Die Wechseljahre sind eine Zeit des Wandels im Leben der Frau. Der weibliche Hormonhaushalt beginnt sich zu verändern. Die Produktion der Sexualhormone Östrogen und Progesteron in den Eierstöcken wird langsam eingestellt. Der Monatszyklus wird unregelmässig, Blutungen treten verstärkt, häufiger oder seltener auf, bis sie schlussendlich ganz ausbleiben.

Unter Menopause versteht man den Zeitpunkt der letzten Regelblutung. Wann sie eingetreten ist, kann erst rückblickend festgestellt werden, wenn mind. 12 Monate keine Regelblutung mehr stattgefunden hat. Das Menopausenalter liegt im Allgemeinen zwischen 45 und 55 Jahren. Nach der Menopause dauern Wechseljahrbeschwerden noch etwa 6-8 Jahre an. Dieser Zeitraum wird als Postmenopause bezeichnet.

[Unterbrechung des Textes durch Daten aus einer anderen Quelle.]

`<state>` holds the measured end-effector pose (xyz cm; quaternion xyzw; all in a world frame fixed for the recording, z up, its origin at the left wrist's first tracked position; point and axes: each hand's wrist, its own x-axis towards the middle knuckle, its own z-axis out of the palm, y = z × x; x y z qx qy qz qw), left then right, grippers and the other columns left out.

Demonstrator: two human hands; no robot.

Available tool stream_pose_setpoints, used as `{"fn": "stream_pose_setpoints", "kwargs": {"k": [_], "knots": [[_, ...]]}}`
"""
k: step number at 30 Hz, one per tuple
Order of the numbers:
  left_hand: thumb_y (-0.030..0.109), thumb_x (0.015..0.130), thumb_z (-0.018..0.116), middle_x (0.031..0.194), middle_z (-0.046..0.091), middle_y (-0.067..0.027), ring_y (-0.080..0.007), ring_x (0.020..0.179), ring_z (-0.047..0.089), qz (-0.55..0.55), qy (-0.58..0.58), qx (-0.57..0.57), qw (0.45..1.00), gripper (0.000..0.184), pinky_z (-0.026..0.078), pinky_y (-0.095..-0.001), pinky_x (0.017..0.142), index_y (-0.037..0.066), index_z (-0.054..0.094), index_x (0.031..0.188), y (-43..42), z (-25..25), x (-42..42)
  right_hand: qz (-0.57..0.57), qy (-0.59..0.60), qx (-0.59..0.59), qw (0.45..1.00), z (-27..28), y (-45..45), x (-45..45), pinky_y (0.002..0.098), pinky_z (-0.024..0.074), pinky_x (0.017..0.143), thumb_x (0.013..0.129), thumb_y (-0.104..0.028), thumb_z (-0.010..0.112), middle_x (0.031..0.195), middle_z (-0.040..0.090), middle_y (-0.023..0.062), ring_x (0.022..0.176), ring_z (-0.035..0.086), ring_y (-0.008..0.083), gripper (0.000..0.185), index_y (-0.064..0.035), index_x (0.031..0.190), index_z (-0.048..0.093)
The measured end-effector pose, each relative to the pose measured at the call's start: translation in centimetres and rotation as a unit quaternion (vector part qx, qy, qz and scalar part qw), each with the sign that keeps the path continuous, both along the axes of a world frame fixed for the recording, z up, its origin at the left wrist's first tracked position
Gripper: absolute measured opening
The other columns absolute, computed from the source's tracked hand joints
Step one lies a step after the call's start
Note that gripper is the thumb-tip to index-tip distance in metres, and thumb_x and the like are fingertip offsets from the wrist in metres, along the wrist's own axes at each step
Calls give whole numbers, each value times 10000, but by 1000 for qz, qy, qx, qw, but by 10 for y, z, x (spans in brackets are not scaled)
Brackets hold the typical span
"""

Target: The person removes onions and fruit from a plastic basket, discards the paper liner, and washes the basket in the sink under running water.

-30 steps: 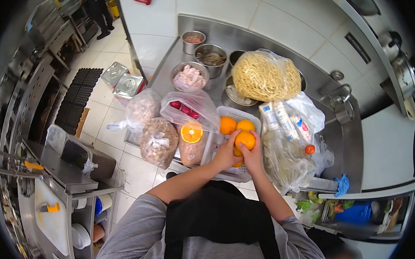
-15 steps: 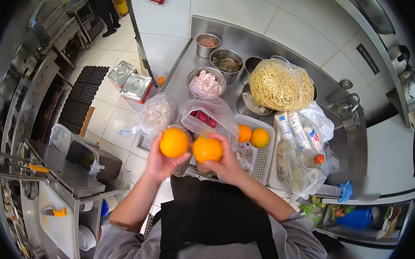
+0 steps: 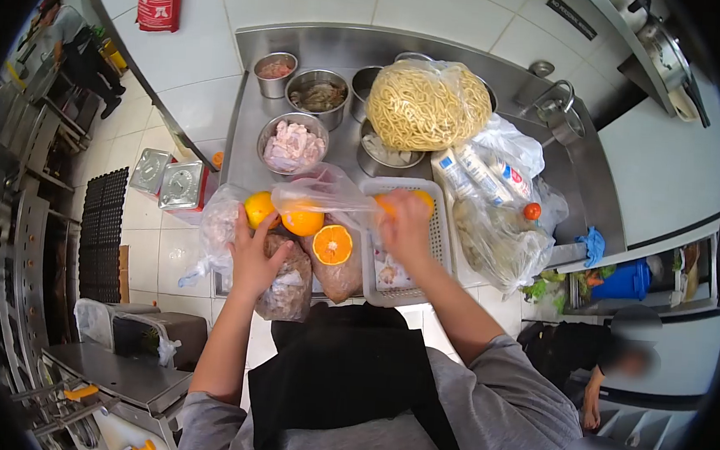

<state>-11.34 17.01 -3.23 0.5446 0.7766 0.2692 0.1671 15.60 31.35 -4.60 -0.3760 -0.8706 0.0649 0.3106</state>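
My left hand (image 3: 252, 255) has its fingers spread, with fingertips against a whole orange (image 3: 258, 207). A second whole orange (image 3: 302, 221) sits to the right, partly under a clear plastic bag (image 3: 321, 193). Nearer me a cut orange (image 3: 332, 246), its flesh facing up, rests on a bag of brownish food (image 3: 339, 278). Another bag of pale, frosted-looking food (image 3: 286, 285) lies beside my left hand. My right hand (image 3: 409, 232) is closed over an orange (image 3: 389, 200) at the white perforated basket (image 3: 440, 259); its fingertips are partly hidden, and the bag's edge reaches them.
Metal bowls of raw meat (image 3: 293, 145) and shrimp (image 3: 318, 97) stand behind. A large bag of noodles (image 3: 429, 105) rests over other bowls. White packages (image 3: 487, 175) and a tomato (image 3: 531, 211) lie right, before the sink tap (image 3: 561, 97). A co-worker (image 3: 571, 353) is low at right.
The two oranges I held up are down on the left among the bags. My left hand has spread its fingers; my right hand has moved right to the basket. A cut orange now shows.
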Motion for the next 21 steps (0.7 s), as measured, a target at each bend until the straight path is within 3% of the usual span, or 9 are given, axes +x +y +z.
{"fn": "stream_pose_setpoints", "kwargs": {"k": [2,5,7,8,10,13,17,19,21], "knots": [[349,765,719,1543,33,-192,-456,1389,126,-15,-5,-3,1000,664,149,-708,1009,245,441,1359,-2,2,4,-75,-23,-8,997,2,19,22,472,345,873,663,-270,735,1169,522,96,1126,462,296,658,-174,1270,499],[278,766,719,1445,299,-217,-443,1309,313,21,85,147,985,514,269,-630,1001,151,546,1233,-3,13,23,16,-220,21,975,-6,33,37,480,342,858,633,-411,764,1130,533,79,1110,455,292,750,-203,1293,475],[128,738,728,1133,562,-190,-375,1071,526,-120,50,220,967,308,427,-461,882,73,611,1017,-9,18,41,-14,-336,28,941,-10,36,27,485,357,857,582,-507,769,1144,528,63,1151,451,288,884,-213,1342,426],[136,744,719,784,604,-123,-314,766,589,-197,8,231,953,165,473,-388,694,57,609,838,-6,22,59,-19,-356,59,932,-11,39,26,487,367,842,595,-539,746,1128,542,50,1126,463,272,863,-214,1333,439],[172,774,713,694,587,-116,-303,639,583,-236,-20,88,968,181,478,-369,603,34,597,791,-13,19,96,-22,-363,45,931,-20,49,21,505,375,850,604,-533,750,1120,548,52,1116,470,275,840,-218,1319,443],[216,801,707,700,601,-129,-297,635,602,-188,-148,-120,964,246,484,-364,598,10,573,783,-4,-1,129,-8,-368,61,928,-25,63,26,508,410,847,620,-530,751,1066,586,59,1056,514,283,805,-180,1281,453],[275,805,705,775,621,-172,-329,682,628,-84,-156,-118,977,336,488,-412,620,-9,544,886,8,-18,150,44,-346,19,937,-19,70,36,477,435,836,632,-509,757,1020,615,74,1004,551,281,796,-123,1259,454],[217,792,703,757,611,-183,-329,673,618,-45,-204,3,978,367,488,-397,634,-15,501,993,5,-45,162,62,-331,15,942,-8,69,38,458,453,821,641,-503,757,1009,621,81,970,567,282,792,-105,1254,451],[166,787,675,820,604,-202,-346,741,611,-34,-235,-28,971,358,483,-403,683,-15,482,1028,2,-44,170,15,-210,-145,967,14,66,42,431,482,802,675,-466,759,1036,620,116,942,590,312,787,-82,1275,425]]}}
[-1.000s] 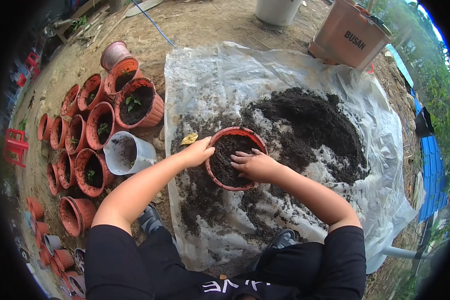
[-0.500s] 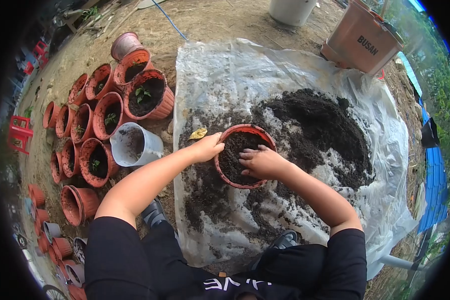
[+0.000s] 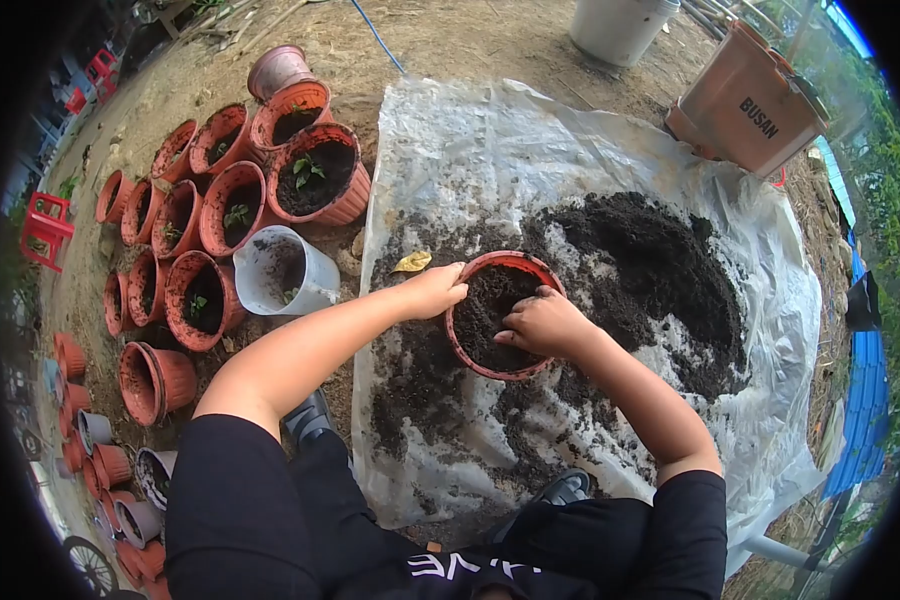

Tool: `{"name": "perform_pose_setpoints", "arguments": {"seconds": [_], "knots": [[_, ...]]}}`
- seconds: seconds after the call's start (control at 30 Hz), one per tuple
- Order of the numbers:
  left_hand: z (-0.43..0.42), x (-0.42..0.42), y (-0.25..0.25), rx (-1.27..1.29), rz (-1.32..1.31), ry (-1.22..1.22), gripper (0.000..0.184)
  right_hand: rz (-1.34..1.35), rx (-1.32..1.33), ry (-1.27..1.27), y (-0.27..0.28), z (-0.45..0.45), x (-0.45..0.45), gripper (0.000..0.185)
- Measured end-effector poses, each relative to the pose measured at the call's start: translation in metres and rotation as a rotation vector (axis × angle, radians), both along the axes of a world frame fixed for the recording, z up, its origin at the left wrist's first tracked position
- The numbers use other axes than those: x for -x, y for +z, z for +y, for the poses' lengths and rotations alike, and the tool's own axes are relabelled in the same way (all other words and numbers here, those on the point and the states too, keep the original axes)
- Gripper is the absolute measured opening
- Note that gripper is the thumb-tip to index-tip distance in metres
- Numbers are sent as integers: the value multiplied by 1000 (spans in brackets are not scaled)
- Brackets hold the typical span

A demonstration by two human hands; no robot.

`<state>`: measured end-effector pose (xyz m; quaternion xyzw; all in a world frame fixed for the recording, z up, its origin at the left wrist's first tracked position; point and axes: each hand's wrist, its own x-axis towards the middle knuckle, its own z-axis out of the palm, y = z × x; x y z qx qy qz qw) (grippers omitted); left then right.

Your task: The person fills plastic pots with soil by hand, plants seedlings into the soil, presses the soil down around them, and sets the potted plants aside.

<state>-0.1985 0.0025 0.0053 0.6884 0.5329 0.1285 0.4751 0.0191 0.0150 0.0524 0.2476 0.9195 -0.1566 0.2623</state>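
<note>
A round reddish pot (image 3: 503, 374) with dark soil (image 3: 480, 312) inside stands on a soil-strewn plastic sheet (image 3: 470, 150). My left hand (image 3: 436, 291) grips the pot's left rim, fingers closed on it. My right hand (image 3: 544, 322) is inside the pot at its right side, its bent fingers touching the soil; the fingertips are partly hidden, and whether they hold soil cannot be made out. A yellow leaf (image 3: 412, 261) lies just left of the pot. To the right, a heap of dark soil (image 3: 650, 260) spreads over the sheet.
Several reddish pots with small plants (image 3: 338, 199) stand at the left, beside a pale grey pot (image 3: 315, 285). More pots (image 3: 175, 380) are lower left. A "BUSAN" container (image 3: 745, 100) and a whitish bucket (image 3: 620, 30) stand at the back. A blue cord (image 3: 378, 38) lies on the ground.
The whole view has shifted, so the scene sits further right. My right hand's fingers have gone from spread on the soil to more bent. My left hand keeps its hold on the rim.
</note>
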Motion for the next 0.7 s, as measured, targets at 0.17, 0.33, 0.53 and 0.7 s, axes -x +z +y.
{"name": "perform_pose_setpoints", "arguments": {"seconds": [0.17,0.33,0.53,0.7], "knots": [[0,1,-3,-18,15,-7,36,685,-491,174,-54,-13,-15,45],[1,1,-2,-9,-7,-9,36,134,-128,23,-28,-7,-3,51],[2,1,25,43,127,-75,47,221,-107,-29,-26,-6,-4,45],[2,48,98,-15,34,128,55,550,-172,53,-36,-5,-18,34]]}}
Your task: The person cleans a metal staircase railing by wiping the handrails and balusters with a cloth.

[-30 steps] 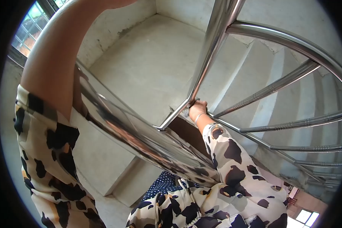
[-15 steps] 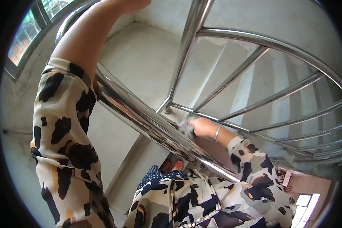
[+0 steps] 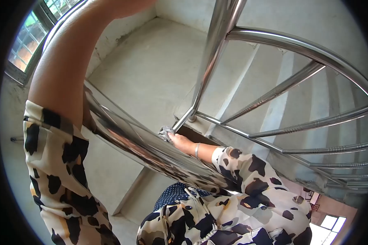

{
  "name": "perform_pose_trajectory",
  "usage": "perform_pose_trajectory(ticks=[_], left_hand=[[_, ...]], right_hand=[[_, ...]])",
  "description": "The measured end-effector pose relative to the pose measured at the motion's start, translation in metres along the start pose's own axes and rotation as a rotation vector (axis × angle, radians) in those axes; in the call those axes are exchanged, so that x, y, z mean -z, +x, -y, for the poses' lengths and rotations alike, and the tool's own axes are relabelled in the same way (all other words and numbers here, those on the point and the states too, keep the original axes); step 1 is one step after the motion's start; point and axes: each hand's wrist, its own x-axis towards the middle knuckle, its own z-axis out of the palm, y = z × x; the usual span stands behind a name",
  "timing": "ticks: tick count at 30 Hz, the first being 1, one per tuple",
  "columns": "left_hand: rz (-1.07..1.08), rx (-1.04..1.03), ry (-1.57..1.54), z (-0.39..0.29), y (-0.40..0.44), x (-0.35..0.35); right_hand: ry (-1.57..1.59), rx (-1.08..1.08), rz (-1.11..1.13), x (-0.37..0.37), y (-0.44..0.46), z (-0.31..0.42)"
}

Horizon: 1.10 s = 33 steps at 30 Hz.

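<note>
A grey cloth (image 3: pixel 166 133) is gripped in my right hand (image 3: pixel 181 143), against the short metal tube (image 3: pixel 184 119) where it meets the thick shiny post (image 3: pixel 139 141). A silvery bracelet circles that wrist. My left forearm (image 3: pixel 63 67) reaches up across the upper left beside the thick post. Only the edge of my left hand (image 3: pixel 131 7) shows at the top of the view, and its fingers are out of frame.
Metal railing bars (image 3: pixel 282 87) fan out on the right, under a curved handrail (image 3: pixel 298 41). Behind them concrete steps (image 3: pixel 270 106) run down. A pale landing (image 3: pixel 151 61) lies beyond. A barred window (image 3: pixel 28 38) is at the upper left, and another window (image 3: pixel 330 224) at the lower right.
My right hand has moved left with the cloth, from the lower end of the upright rail to the tube's joint with the thick post. The camera view has shifted a little.
</note>
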Motion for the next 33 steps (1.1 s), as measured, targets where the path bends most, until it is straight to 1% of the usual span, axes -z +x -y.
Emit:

Die Hormonschwankungen im Klimakterium, besonders der langsame Abbau der Östrogen-Produktion, kann sich negativ auf die Stimmung auswirken. Östrogen sind aktive «Stimmungsmacher» und massgeblich für die Stabilität unsere Psyche verantwortlich. Durch die Umstellung im Hormonhaushalt treten weitere Beschwerden wie Hitzewallungen und Schweissausbrüche, Schlafstörungen, Unruhezustände, Antriebslosigkeit u.a. auf. Jedoch sind nicht alle Frauen gleich stark betroffen: Ein Drittel aller Frauen leidet unter gar keinen, ein weiteres Drittel unter leichten bis mittleren und der Rest unter einer Bandbreite stärkerer Beschwerden.